The Wayfair case dealt with a narrow South Dakota law that applied state sales taxes to goods sold by out-of-state firms to Dakotan customers. Wayfair, an online retailer of furniture and home products, challenged the law. The Court’s far-reaching decision, validating a new definition of tax “nexus”—the standard that a government uses to decide if a person or business is subject to its taxes—has created a counterproductive new American tax regime. Littleton is just one of millions of businesses nationwide trying to navigate a bewildering state and local tax landscape.
In a damning report, the nonpartisan Government Accountability Office (GAO) recently described the opaque and complicated post-Wayfair tax system as inequitable, overly expensive, and economically inefficient. Many of the worries that businesses expressed about Wayfair (several of which Chief Justice John Roberts highlighted in his dissent) have turned out to be justified. Even using the state-approved software to handle this complex environment, firms have found, has proved expensive and inadequate—sometimes leading to hefty penalties and interest costs.
Businesses have appealed to Congress for help, hoping that it can craft legislation that governs how states can apply their sales taxes, including requirements for simplification. Sensible reform would also address when and how states can apply other taxes—especially corporate income taxes—to firms with little or no physical presence in a state. Businesses, however, have pushed for just such legislation for several decades now, with little success. Now what was a mounting problem has become a crisis. “Four years after the Wayfair ruling, the state and local tax landscape for remote sellers in the United States continues to be overly complex, expensive, and burdensome,” Hennessey told Congress. “The future outlook of state and local tax obligations for small businesses is even more troubling.”
Among Congress’s constitutionally enumerated powers is the regulation of commerce among the states. As the Supreme Court has ruled in the past, this power allows the federal government to limit states’ ability to tax businesses or residents of other jurisdictions. And Washington has occasionally done so—for instance, when Congress passed the Interstate Income Act of 1959, which blocked states from slapping corporate income levies on out-of-state firms if they merely solicited orders within a particular state, without a physical presence there. The law responded to Minnesota’s attempt to tax an Iowa company that did some business with Minnesota firms. Several years later, Illinois tried to strong-arm a Missouri catalog retailer to collect sales taxes on items that it sold to Illinois customers. The Supreme Court reaffirmed in 1967 that states can’t make such demands on out-of-state companies.
As technology evolved, states launched new efforts at interstate taxation. In the early 1990s, North Dakota tried to force Quill, a business-supplies firm with offices in California, Illinois, and Georgia, to collect sales taxes on transactions within its borders. By mailing floppy disks of its product offerings to customers within North Dakota, the state contended, Quill had established a presence there. Though the Supreme Court denied North Dakota that power in Quill v. North Dakota (1992), it also noted that, as technological innovations changed how businesses operated, Congress would need to craft new laws that clarified and updated the tax-nexus idea.

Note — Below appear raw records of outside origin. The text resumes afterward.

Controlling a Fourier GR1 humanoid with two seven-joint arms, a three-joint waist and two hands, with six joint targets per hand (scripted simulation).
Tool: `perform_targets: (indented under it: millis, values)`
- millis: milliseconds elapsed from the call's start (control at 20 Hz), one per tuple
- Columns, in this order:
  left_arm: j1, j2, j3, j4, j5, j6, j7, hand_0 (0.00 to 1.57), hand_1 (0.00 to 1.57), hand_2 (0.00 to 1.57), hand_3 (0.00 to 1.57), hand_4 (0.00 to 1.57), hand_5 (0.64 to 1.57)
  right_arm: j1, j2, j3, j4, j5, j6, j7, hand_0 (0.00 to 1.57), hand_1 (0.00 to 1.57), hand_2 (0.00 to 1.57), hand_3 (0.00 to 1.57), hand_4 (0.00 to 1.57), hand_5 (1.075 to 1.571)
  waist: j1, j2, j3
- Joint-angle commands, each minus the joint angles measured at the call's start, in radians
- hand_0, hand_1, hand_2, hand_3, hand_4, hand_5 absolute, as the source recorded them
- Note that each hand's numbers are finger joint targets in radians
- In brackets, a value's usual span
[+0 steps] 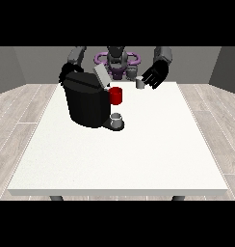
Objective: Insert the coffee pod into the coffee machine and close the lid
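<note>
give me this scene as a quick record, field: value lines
surface: large white table
machine: black coffee machine, grey lid tilted up, red part at its front
cup: small grey cup on the machine's base
pod: small grey coffee pod on the table, by the hand at the view's right, fingers spread
other hand: behind the machine, mostly hidden

The coffee machine (85,103) looks like matt black plastic, its lid (101,75) grey metal, the table (119,154) matt white.
</note>
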Motion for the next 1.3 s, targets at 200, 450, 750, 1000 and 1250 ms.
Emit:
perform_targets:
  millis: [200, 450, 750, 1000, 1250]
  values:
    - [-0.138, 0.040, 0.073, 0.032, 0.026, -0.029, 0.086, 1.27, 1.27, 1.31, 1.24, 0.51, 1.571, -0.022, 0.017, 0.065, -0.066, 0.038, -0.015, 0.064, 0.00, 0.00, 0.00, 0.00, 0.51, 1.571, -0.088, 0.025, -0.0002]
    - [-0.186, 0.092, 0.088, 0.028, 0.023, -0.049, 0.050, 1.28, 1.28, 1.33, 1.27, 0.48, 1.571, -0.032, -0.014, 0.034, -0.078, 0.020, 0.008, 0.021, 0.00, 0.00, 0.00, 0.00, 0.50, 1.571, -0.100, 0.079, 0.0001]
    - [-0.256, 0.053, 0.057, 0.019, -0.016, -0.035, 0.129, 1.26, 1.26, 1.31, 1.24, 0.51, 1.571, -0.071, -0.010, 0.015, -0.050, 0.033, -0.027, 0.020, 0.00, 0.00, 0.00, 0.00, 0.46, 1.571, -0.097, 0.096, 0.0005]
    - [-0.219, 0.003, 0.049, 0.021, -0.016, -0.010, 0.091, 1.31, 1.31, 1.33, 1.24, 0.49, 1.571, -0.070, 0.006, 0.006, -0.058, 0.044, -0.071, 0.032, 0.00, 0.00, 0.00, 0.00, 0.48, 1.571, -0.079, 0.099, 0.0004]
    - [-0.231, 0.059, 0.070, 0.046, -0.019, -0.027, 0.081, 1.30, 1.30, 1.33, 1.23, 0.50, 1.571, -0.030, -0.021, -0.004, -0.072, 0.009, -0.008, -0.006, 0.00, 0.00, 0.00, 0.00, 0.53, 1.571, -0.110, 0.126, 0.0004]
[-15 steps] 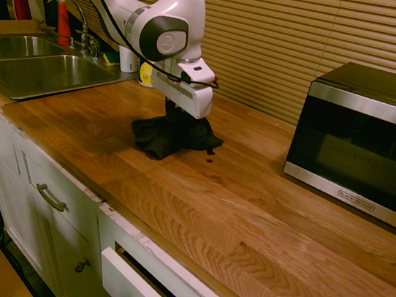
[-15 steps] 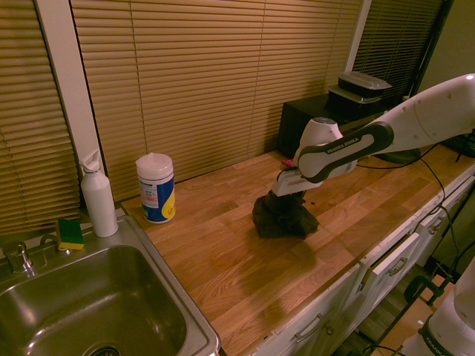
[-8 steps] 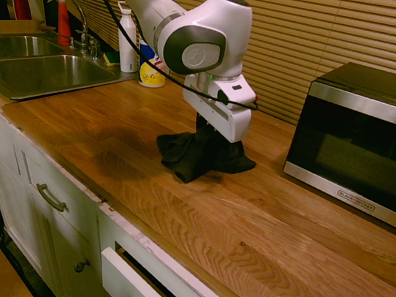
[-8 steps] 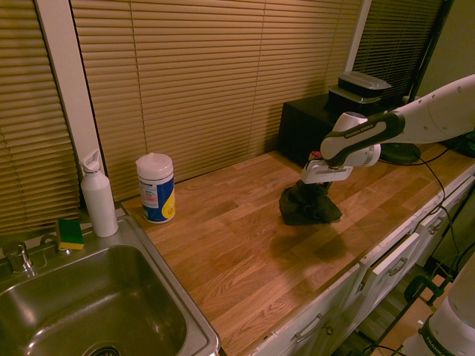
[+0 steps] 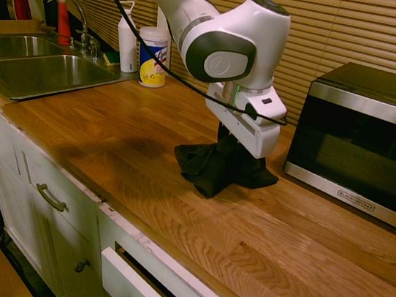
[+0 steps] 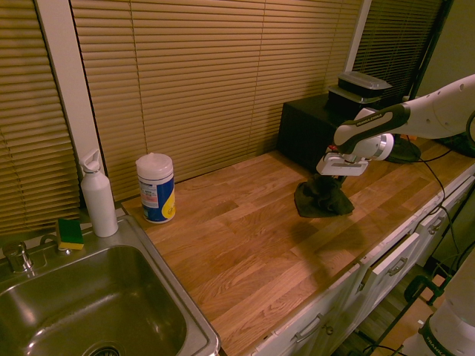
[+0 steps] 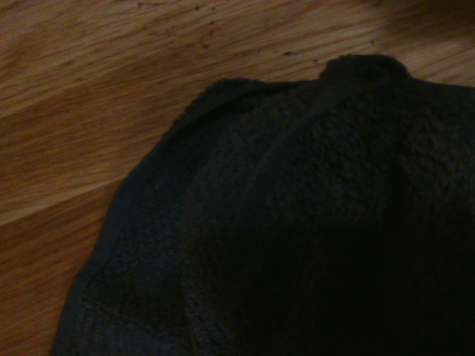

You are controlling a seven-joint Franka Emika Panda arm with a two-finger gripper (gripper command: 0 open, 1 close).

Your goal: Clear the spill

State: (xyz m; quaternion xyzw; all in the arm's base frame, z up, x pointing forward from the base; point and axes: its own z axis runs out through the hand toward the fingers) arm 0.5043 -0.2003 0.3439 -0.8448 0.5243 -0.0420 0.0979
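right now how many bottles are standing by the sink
2: a white bottle at the sink's corner beside the wipes tub, and a red spray bottle behind the sink. Others may be out of view.

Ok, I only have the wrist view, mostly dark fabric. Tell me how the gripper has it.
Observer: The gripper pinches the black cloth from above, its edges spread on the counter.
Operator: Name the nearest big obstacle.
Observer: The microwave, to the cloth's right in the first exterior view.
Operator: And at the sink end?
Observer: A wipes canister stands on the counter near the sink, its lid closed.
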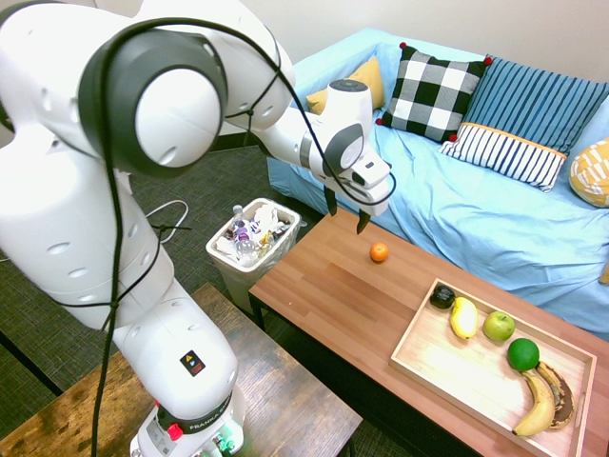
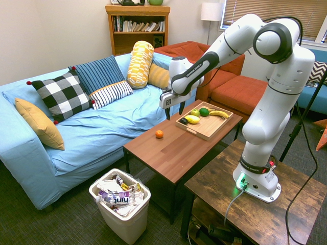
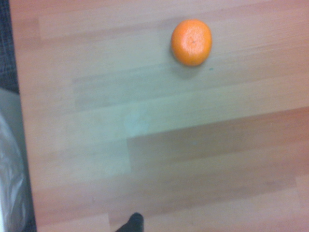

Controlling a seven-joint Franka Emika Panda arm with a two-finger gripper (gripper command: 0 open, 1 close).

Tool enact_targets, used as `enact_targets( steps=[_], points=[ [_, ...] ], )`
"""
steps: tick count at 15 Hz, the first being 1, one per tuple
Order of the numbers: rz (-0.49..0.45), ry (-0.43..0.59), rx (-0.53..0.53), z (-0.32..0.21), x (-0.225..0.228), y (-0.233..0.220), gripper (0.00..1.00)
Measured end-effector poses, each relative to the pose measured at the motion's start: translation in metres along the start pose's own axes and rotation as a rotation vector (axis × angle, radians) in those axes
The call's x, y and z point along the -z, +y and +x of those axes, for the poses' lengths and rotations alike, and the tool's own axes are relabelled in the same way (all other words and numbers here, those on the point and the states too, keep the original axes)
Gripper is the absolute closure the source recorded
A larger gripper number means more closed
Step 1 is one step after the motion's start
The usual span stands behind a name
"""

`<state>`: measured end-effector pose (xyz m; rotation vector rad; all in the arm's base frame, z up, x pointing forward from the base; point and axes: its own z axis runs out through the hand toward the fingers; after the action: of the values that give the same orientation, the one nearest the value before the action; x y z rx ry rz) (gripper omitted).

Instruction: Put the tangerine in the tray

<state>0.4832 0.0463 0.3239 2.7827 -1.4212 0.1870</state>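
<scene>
On the bench [image 1: 324, 295], the tangerine [image 1: 379, 252] sits well apart from the tray [image 1: 419, 357]; the empty tool [image 1: 343, 216] hangs wide and seemingly off-centre, so closing could roll it away.

"FRANKA EMIKA" runs along the white arm's forearm [image 2: 196, 69] in the second exterior view, small but readable. "FRANKA" shows again on the arm's base [image 1: 195, 419] in the first exterior view, at about 6 o'clock of the picture, partly cut off. A wrapper in the trash bin [image 2: 121, 200] carries large letters, roughly "hue", not sure. A square black-and-white tag sits on the wrist block [image 2: 167, 101]; its marks are too small to read. Book spines on the shelf [image 2: 137, 24] are unreadable.
</scene>
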Motion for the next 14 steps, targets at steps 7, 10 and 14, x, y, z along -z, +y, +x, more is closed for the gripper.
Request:
enact_targets(
  steps=[7, 10, 14],
  points=[
    [-0.039, 0.007, -0.126, 0.048, -0.086, -0.05, 0.0],
    [-0.057, -0.008, -0.164, 0.068, -0.126, -0.067, 0.0],
    [-0.082, -0.038, -0.192, 0.084, -0.17, -0.087, 0.0]
  ],
)
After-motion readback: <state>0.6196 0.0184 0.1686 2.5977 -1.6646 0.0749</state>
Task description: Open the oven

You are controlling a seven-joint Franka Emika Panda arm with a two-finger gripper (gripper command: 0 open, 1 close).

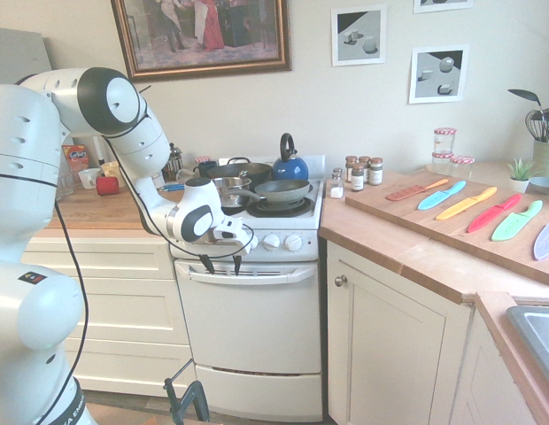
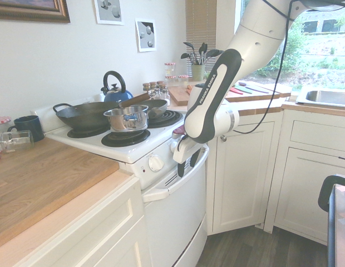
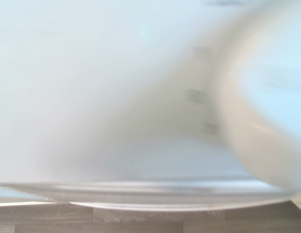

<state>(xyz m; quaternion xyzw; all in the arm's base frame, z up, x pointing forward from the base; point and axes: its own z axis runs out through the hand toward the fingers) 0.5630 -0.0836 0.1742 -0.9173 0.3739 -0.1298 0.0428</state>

For decades, Congress has demurred, though, failing to find common ground on various bills that would answer the nexus question. States have filled this vacuum, claiming the right to tax out-of-state firms based on loopholes in outdated legislation. The Interstate Income Act, for instance, applies only to firms selling tangible property, excluding modern products like cloud computing services, which customers access via online portals, or software that firms deliver to customers over the Internet. California, New York, and Connecticut, among other states, have imposed income taxes on out-of-state firms that sell such digital products, claiming that they have established an “economic” presence within their borders, even if the firms have no employees or offices there.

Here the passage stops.